Level of Education: Elementary School

Série: 1º Ano - 2º Ano - 3º Ano

Age: 06 to 09 years old

Subjects: Mathematics

Telling time is much more than a simple math equation. Teaching to tell time is valuable because it helps students manage their time, improving their planning skills and responsibility. And now, telling time is much more fun! This game allows students to reinforce their knowledge and explore their motor skills.

Learner outcomes

To comprehend and relate the measurement of time to the social context;

To recognize seconds, minutes, and hours;

To identify time during the day;

To learn about analogical clock;

To tell time by looking at a clock;

To understand the clock as a tool to measure time;

To look at the clock and be able to decode the fraction on time;

To participate in problem-solving situations involving time.

Teachers' goals

Present different ways of measuring time;

Show students the importance of time to help us organize our lives;

Explore the relation between an hour and a minute;

To work with the concept of fractions with the fragments of hours;

To offer situations and opportunities for students to use their knowledge in their daily lives;

To reinforce the content discussed in the classroom.

Suggestions of approaches for the teacher

(Approach 1) To make the game more meaningful, give students situations, for example:

  • 05:25 a.m. - Jason, Paul's father, gets up to work. What time does his alarm go off?

  • 11:40 a.m. - Every Monday Mr. McCall buys his weekly newspaper at the supermarket. What time does he usually go to the supermarket?

(Approach 2) Make a paper clock and ask students to mark the time.

(Approach 3) Ask students to make a weekly schedule representing their daily lives (what time they wake up, go to school, eat lunch, and so on.)

(Approach 4) Show students the difference between a digital and an analogical clock.

(Approach 5) Put a clock on the wall and ask students the time randomly.

(Approach 6) Print clocks without the time. Then students should draw the times.

(Approach 7) Organize the classroom in a circle and ask the following questions:

What time do you usually get up?

What time do you eat breakfast?

What time do you come to school?

What time do we have a break?

What time does school end?

What time do you usually go to bed?

(Approach 8) Show students how a sundial works. It can be an interdisciplinary project with Geography.

(Approach 9) Ask students to divide a sheet of paper in two. On one side, they should draw a sun and things that usually happen during the day.
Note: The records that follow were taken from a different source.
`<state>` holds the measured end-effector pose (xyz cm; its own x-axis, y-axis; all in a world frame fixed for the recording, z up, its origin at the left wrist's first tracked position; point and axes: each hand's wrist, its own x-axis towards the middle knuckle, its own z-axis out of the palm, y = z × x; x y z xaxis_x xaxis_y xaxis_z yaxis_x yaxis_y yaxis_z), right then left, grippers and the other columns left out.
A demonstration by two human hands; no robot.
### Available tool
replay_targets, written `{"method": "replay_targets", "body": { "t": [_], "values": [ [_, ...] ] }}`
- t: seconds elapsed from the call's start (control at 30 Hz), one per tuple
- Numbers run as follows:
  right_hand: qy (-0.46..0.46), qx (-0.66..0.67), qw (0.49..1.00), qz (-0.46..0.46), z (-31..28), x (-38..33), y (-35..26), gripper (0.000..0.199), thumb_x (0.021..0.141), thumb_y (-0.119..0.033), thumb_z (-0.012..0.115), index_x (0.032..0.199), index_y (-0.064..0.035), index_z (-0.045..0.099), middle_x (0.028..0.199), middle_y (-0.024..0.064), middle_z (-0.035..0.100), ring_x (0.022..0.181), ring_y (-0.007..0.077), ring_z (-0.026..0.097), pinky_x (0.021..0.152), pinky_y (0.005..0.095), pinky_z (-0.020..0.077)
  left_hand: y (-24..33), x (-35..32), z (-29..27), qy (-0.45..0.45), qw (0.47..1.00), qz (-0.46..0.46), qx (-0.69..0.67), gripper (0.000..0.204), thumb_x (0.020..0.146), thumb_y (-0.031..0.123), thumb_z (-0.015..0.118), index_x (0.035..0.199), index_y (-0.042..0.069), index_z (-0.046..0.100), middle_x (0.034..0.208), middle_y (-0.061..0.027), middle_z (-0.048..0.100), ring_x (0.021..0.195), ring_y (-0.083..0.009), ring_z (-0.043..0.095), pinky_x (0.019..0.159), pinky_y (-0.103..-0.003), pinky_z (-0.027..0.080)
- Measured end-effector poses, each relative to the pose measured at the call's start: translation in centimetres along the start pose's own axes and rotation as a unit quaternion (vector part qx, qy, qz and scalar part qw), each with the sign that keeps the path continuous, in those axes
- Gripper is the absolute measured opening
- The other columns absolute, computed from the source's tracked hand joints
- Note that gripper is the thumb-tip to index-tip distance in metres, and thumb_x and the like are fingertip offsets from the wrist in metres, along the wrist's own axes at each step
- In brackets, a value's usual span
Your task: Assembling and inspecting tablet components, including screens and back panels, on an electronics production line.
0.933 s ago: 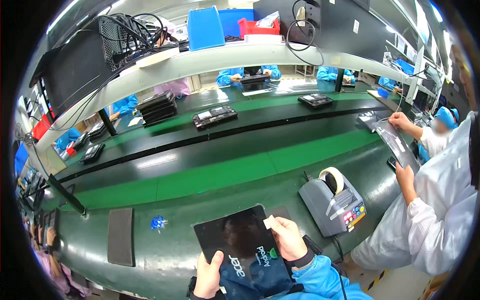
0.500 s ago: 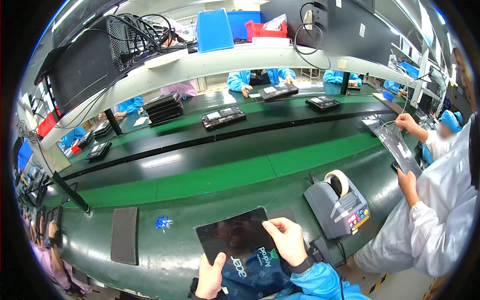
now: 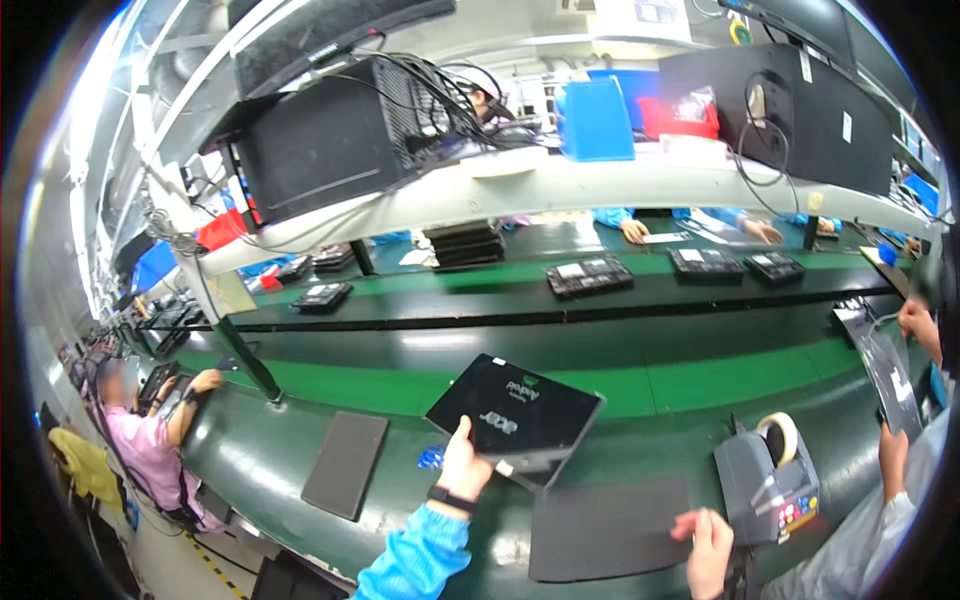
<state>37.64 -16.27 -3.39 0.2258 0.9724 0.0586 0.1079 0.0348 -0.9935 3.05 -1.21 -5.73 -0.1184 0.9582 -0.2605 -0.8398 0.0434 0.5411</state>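
My left hand (image 3: 465,462) grips the near left edge of a dark tablet (image 3: 518,410), its thumb on the lit glossy screen. The tablet is tilted and held above the table, its screen toward me. Lower right, my right hand (image 3: 706,548) hovers over the right edge of a dark grey mat (image 3: 610,530). It is apart from the tablet, its fingers curled in and slightly blurred, with nothing visible in them. Beside my left hand lies a small pile of blue bits (image 3: 431,457), partly hidden by the tablet.
A grey tape dispenser (image 3: 765,480) stands at the right, and a second dark mat (image 3: 345,465) lies at the left. Opened device units (image 3: 590,276) sit along the far line beneath a white shelf beam (image 3: 500,190). Co-workers sit or stand on both sides and opposite.
My right hand has let go of the tablet and moved away to the right. My left hand has raised and turned the tablet, uncovering the mat. The view has swung left.
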Motion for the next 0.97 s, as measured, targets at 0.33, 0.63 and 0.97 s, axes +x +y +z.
{"method": "replay_targets", "body": {
  "t": [0.33,0.63,0.97],
  "values": [
    [0.151,-0.256,0.947,-0.119,0.2,-3.5,5.1,0.027,0.092,-0.019,0.053,0.109,0.0019,0.054,0.105,0.0188,0.055,0.101,0.0341,0.050,0.091,0.0412,0.0389,-1.4,17.9,-1.5,0.110,0.973,0.097,-0.178,0.044,0.100,0.037,0.034,0.122,0.004,0.050,0.123,-0.0117,0.054,0.113,-0.0296,0.052,0.100,-0.048,0.040],
    [0.114,-0.299,0.943,-0.089,-0.1,-2.8,4.5,0.028,0.090,-0.021,0.053,0.107,0.0010,0.057,0.104,0.0207,0.057,0.101,0.0375,0.049,0.089,0.0444,0.0377,-0.9,17.6,-2.5,0.100,0.993,0.014,0.065,0.037,0.095,0.024,0.037,0.120,-0.002,0.045,0.118,-0.0179,0.053,0.110,-0.0356,0.052,0.096,-0.049,0.042],
    [0.110,-0.283,0.951,-0.059,-0.8,-2.6,9.4,0.037,0.080,-0.018,0.062,0.111,-0.0003,0.053,0.110,0.0150,0.055,0.106,0.0304,0.047,0.093,0.0421,0.0358,0.0,-4.8,-0.6,-0.019,0.802,-0.127,0.583,0.041,0.091,0.028,0.049,0.118,-0.004,0.049,0.111,-0.0196,0.058,0.098,-0.0275,0.060,0.086,-0.039,0.050]
  ]
}}
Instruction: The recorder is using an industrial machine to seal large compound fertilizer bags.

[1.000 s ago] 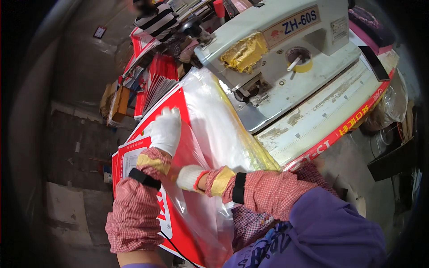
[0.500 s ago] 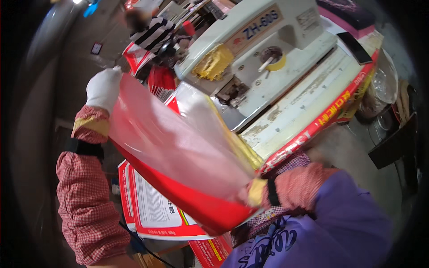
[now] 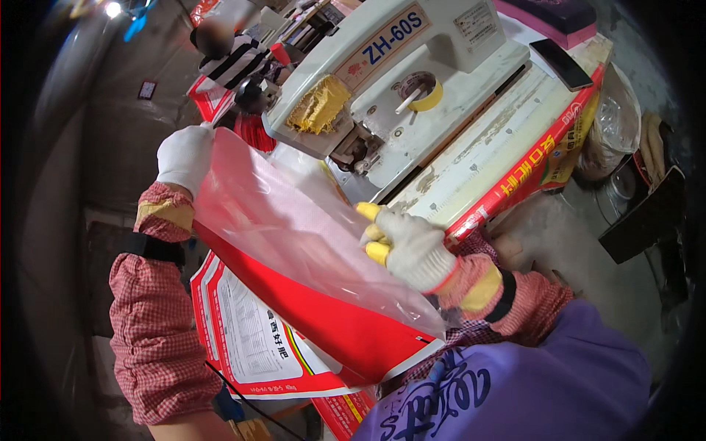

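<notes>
A red and white woven bag (image 3: 323,309) hangs slanting in front of me, with its pale pink inside and a clear plastic liner (image 3: 397,294) showing at its open mouth. My left hand (image 3: 184,158), in a white glove, is closed on the bag's upper left corner. Above the liner on the right is my right hand (image 3: 412,246), in a pale glove with yellow fingertips. Its fingers are bent a little and apart, and nothing shows between them. Just beyond the bag stands a pale grey industrial sewing machine (image 3: 456,81), its needle area partly behind a yellow cloth (image 3: 320,104).
A tape roll (image 3: 425,95) sits on the machine bed, and a black phone (image 3: 561,65) lies at the table's far right. More printed bags (image 3: 257,331) lie below. A person in a striped top (image 3: 235,62) is at the back left. A clear plastic bag (image 3: 614,121) stands at right.
My right hand has come up and out from the bag's lower right edge and is now above the liner. My left hand still holds the corner. The whole view has shifted slightly.
</notes>
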The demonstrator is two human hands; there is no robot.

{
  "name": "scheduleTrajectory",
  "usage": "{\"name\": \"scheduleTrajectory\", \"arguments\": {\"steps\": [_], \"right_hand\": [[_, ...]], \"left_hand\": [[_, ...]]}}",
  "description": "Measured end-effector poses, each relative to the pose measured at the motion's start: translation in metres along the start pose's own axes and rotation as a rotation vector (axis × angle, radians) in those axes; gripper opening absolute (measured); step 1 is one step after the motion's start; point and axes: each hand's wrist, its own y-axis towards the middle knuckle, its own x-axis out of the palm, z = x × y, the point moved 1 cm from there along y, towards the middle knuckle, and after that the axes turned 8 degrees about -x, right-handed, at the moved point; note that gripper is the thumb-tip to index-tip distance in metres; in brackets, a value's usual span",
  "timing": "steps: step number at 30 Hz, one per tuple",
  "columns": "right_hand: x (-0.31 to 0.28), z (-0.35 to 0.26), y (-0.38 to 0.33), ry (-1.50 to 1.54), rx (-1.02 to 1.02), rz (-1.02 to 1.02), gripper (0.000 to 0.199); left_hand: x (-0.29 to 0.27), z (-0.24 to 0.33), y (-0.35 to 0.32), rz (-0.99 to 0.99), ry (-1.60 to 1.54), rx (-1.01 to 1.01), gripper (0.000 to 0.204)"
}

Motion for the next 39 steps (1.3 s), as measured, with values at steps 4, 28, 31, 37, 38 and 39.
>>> {"name": "scheduleTrajectory", "arguments": {"steps": [4, 28, 31, 37, 38, 39], "right_hand": [[0.011, -0.004, -0.001, 0.447, 0.130, -0.081, 0.038], [-0.050, 0.043, -0.099, 0.537, 0.859, -0.331, 0.026], [-0.053, 0.026, -0.094, 0.735, 0.800, 0.025, 0.031], [-0.062, 0.004, -0.082, -0.224, 0.446, -0.319, 0.023], [-0.063, 0.003, -0.082, -0.196, 0.370, -0.300, 0.023], [-0.063, 0.003, -0.082, -0.313, 0.312, -0.353, 0.021]], "left_hand": [[0.009, 0.009, 0.002, 0.007, 0.006, 0.006, 0.028], [0.163, 0.184, -0.033, 0.368, -0.466, 0.274, 0.029], [0.159, 0.180, -0.026, 0.476, -0.805, 0.282, 0.020], [0.154, 0.175, -0.026, 0.195, -0.897, 0.314, 0.012], [0.147, 0.170, -0.031, 0.323, -0.851, 0.372, 0.012], [0.141, 0.167, -0.036, 0.370, -0.765, 0.435, 0.013]]}}
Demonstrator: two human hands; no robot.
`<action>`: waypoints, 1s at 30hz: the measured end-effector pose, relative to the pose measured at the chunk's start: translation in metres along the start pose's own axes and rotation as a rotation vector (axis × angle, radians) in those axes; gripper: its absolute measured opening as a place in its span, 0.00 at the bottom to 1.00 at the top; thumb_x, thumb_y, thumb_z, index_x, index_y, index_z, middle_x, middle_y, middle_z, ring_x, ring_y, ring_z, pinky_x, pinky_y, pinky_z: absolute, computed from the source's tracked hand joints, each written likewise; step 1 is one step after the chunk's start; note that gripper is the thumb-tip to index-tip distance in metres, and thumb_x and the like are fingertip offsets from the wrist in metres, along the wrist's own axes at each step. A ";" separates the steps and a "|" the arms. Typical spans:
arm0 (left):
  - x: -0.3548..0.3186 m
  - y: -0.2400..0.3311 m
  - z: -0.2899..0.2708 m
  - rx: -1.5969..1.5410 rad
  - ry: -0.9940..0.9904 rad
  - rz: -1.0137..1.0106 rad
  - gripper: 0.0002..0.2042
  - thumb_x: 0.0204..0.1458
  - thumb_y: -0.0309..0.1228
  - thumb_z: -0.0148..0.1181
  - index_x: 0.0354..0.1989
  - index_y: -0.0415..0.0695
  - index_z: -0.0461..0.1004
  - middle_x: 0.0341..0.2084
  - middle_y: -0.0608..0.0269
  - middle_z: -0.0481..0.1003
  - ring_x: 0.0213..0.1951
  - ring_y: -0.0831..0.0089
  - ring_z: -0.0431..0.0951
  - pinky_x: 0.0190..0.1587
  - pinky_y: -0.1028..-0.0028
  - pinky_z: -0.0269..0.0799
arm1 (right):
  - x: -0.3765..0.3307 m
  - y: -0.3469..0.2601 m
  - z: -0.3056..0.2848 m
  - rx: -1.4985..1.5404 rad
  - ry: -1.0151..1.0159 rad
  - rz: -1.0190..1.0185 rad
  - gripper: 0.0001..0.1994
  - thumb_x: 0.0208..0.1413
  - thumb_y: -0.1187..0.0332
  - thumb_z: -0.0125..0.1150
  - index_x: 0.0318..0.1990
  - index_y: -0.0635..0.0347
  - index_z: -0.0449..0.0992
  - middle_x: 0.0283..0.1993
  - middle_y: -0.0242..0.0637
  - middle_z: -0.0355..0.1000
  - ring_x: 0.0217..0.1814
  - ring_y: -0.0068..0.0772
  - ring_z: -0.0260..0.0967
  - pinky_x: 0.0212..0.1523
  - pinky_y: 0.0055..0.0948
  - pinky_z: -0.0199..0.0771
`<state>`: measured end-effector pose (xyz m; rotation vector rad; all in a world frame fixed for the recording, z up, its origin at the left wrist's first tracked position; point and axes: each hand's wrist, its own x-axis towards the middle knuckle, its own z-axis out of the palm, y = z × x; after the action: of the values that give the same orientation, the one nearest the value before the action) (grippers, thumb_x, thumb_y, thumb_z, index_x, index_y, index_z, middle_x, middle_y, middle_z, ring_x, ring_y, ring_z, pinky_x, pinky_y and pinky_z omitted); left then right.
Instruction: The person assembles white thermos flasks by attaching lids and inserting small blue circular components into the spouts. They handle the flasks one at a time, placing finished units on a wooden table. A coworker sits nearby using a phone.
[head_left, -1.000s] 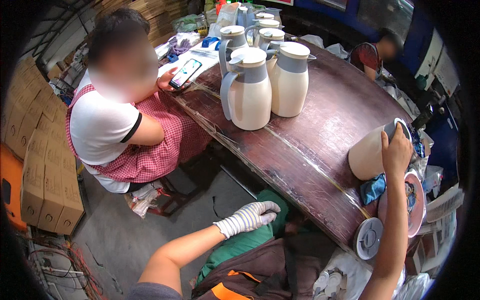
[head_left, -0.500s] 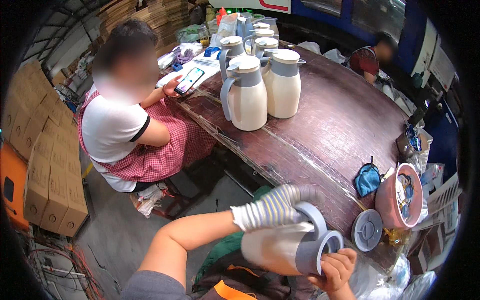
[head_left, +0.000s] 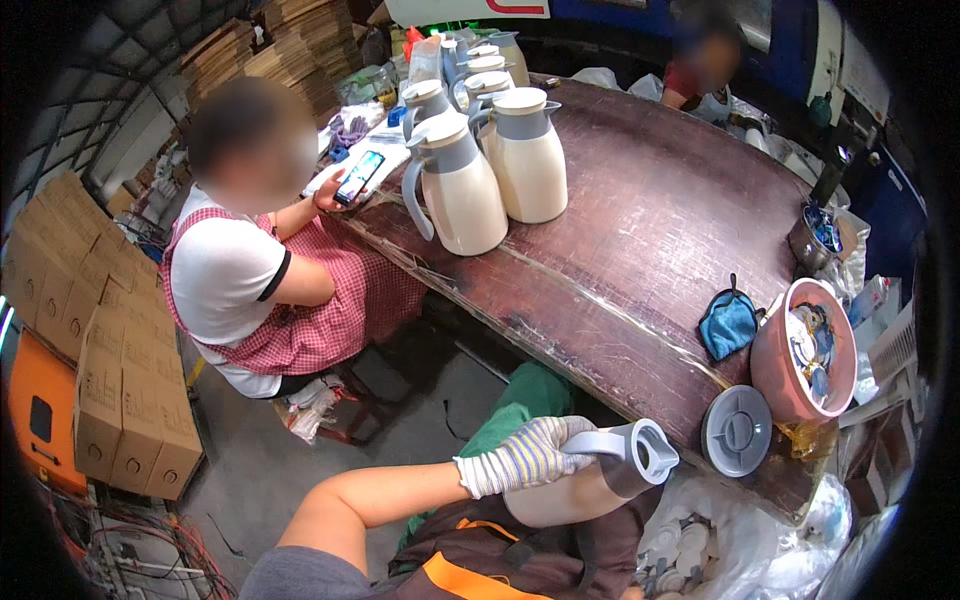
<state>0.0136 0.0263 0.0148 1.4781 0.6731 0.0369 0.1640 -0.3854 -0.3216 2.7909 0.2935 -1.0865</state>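
Observation:
My left hand [head_left: 530, 458], in a striped knit glove, is closed around the grey handle of a cream thermos jug [head_left: 570, 495]. The jug lies tilted over my lap, its open grey mouth toward the right and no lid on it. Of my right hand only a sliver of skin [head_left: 632, 593] shows at the lower edge, its fingers hidden. Right of the jug, a round grey disc-shaped part [head_left: 737, 430] rests at the table's edge. Below the table edge, a clear plastic bag [head_left: 740, 535] holds several pale and grey round pieces.
Several lidded thermos jugs [head_left: 465, 195] stand on the dark wooden table [head_left: 660, 220]. A pink basin [head_left: 768, 365] of small parts and a blue pouch [head_left: 728, 325] sit at right. A seated person [head_left: 235, 270] holds a phone at left; another person [head_left: 690, 80] is beyond the table.
My right hand has left the jug's mouth and dropped to the lower edge. The left hand has settled on the handle, and the jug's mouth has turned upward. The view has shifted slightly.

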 end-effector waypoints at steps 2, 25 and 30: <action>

On the other side, they should draw a starry sky and things that occur at night. After that, let students talk about what they drew.

(Approach 10) Make an hourglass with students using plastic bottles and sand.

(Approach 12) Play a memory game with the hours.

More about the content

Remember to show students that you calculate time differently.

To calculate the time of a movie session, students need to understand that calculating hours, minutes, and seconds has its specificity. We do not use the decimal system. Its basis is 60, so half of one hour is 30 minutes.

It is significant to call students' attention to specific strategies to calculate time. If a movie session starts at 8:30 p.m. and takes an hour and forty-five minutes, it will end at 10:15 a.m., which is different than it would happen at a traditional addition.